Cotton Market Dips: An In-depth Analysis

Quick Look

  • Cotton prices decreased by 0.81%, closing at 61,480.
  • Increased production forecasts by CCPC and Cotton Australia add to supply.
  • Lower demand from mills and concerns over domestic prices impacting exports.
  • Technical analysis suggests support at 61,200, with resistance at 61,900.

Yesterday witnessed a notable dip in cotton prices, marking a decline of 0.81% to settle at 61,480. Yesterday saw a significant decrease in cotton prices, with a fall of 0.81% to settle at 61,480. This drop is largely due to a recent announcement by the Cotton Corporation of India (CCPC). The CCPC highlighted increased crop production forecasts for the ongoing season. These optimistic production estimates, alongside reduced demand from mills, have been crucial in lowering the ICE (NYSE: ICE) prices for cotton. Furthermore, the story of increased supply continues with Cotton Australia. They, too, have revised their production estimates upwards for the year. However, in the U.S., the situation is a bit different. There, cotton production forecasts were cut according to the latest reports. This reduction has led to trimmed projections for ending stocks.

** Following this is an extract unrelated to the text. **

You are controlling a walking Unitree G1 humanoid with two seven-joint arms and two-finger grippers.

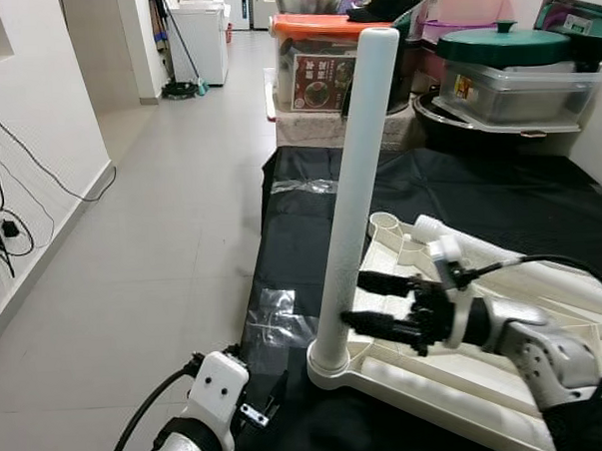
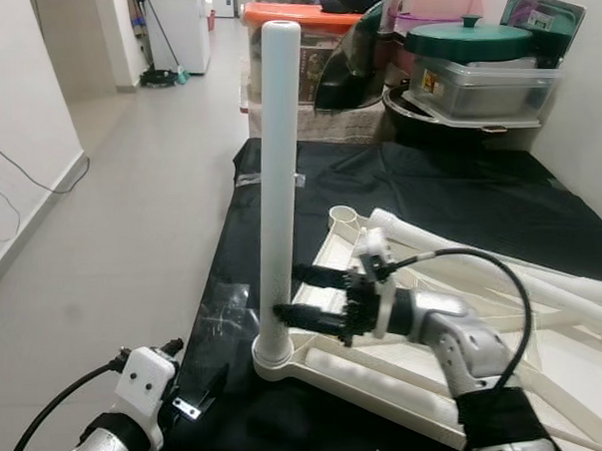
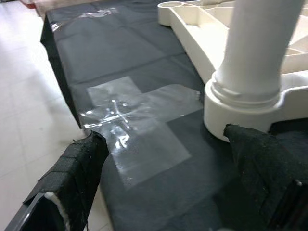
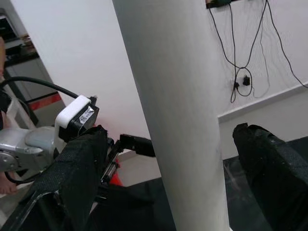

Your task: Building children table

Global Supply and Demand Dynamics

The global arena presents a mixed bag for cotton supply and demand for 2023/24. Reports indicate increased production, consumption, and trade volumes, yet ending stocks are expected to dwindle. Despite the spectre of lower stocks, the Southern India Mills’ Association (SIMA) has issued a cautionary note against panic buying spurred by the recent uptick in domestic market prices. The market’s underlying strength is underscored by increased mill capacity utilization and a surge in export contracts, signalling robust demand. Nevertheless, apprehensions linger as domestic prices inch closer to international levels, potentially hampering export demand in forthcoming periods.

Market Technicals and Future Outlook

From a technical standpoint, the cotton market has undergone long liquidation, yet interestingly, open interest remains steady. Despite stable market participation, prices have experienced a reduction of 500 rupees. Consequently, the market currently finds its support level at 61,200, with a potential downside risk of 60,910. On the other hand, resistance is pegged at 61,900, and a successful breach of this level could indeed pave the way for testing 62,310. Therefore, this technical analysis offers a glimpse into the possible price movements and critical levels to watch in the near future.

Furthermore, this in-depth examination of the cotton market encapsulates the multifaceted factors influencing price trends, from global supply and demand dynamics to technical market analysis. As stakeholders navigate these turbulent waters, staying abreast of these developments will be crucial in strategizing for the future.